Of course, we have many principal components available, each of which map differently to the original variables. We can ask ggbiplot
to plot these other components, by parsing the choices
argument. Figure 5 was generated using PC5
and PC6
:
dry.pca %>%
ggbiplot::ggbiplot(
scale = 1,
groups = dry.season$channel,
choices=c(5,6),
ellipse = T)
We don’t see much in figure 5 because PC5 and PC6 explain very small percentages of the total variation, so it would be surprising if we found that they were very informative and separated the groups or revealed apparent patterns.
Customize ggbiplot
As ggbiplot
is based on the ggplot function, you can use the same set of graphical parameters to alter our biplots as you would for any ggplot.

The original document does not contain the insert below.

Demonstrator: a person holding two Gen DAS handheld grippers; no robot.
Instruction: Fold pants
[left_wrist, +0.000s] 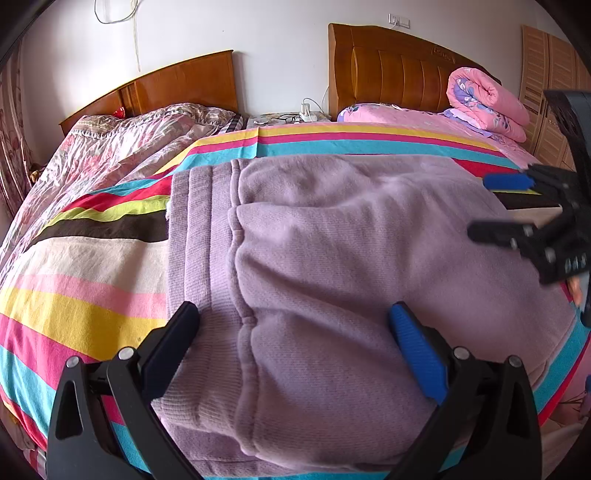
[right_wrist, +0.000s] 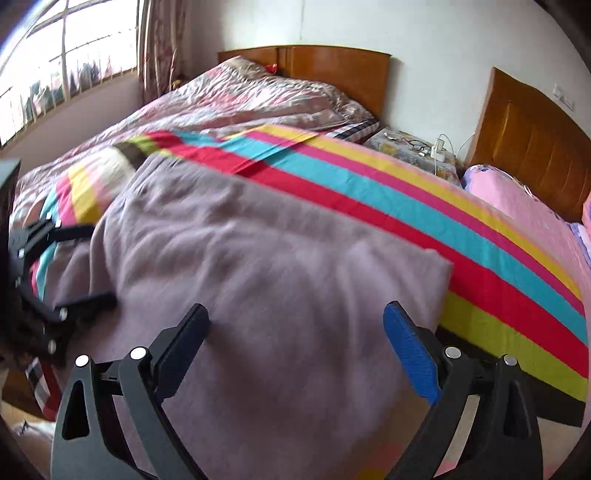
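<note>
Lilac knit pants (left_wrist: 332, 258) lie folded over on the striped sheet (left_wrist: 74, 295), the ribbed waistband (left_wrist: 199, 229) at the left. My left gripper (left_wrist: 293, 317) is open and empty just above the near part of the pants. My right gripper (left_wrist: 484, 206) shows at the right edge, open above the pants' right end. In the right wrist view the pants (right_wrist: 258, 277) fill the middle, blurred. My right gripper (right_wrist: 295, 317) is open over them and my left gripper (right_wrist: 96, 258) is open at the far left.
A striped sheet (right_wrist: 406, 206) covers the bed. A rolled pink quilt (left_wrist: 484, 103) and a pink pillow (left_wrist: 369, 110) lie by the right headboard. A crumpled floral quilt (left_wrist: 122, 144) covers the left bed. A nightstand (left_wrist: 288, 118) with cables stands between them.
</note>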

For instance, figure 6 we simply added the reference line with geom_vline
and geom_hline()
. We also changed from the default totheme_pubclean()
from ggpubr (Kassambara 2020) and strip off the legend title and position legend to the top of the plot with theme()
.
dry.pca %>%
ggbiplot::ggbiplot( scale = 1,
groups = dry.season$channel,
ellipse = T) +
geom_vline(xintercept = 0, linetype = 3)+
geom_hline(yintercept = 0, linetype = 3)+
ggpubr::theme_pubclean() +
theme(legend.position = "top", legend.title = element_blank(), legend.key = element_blank())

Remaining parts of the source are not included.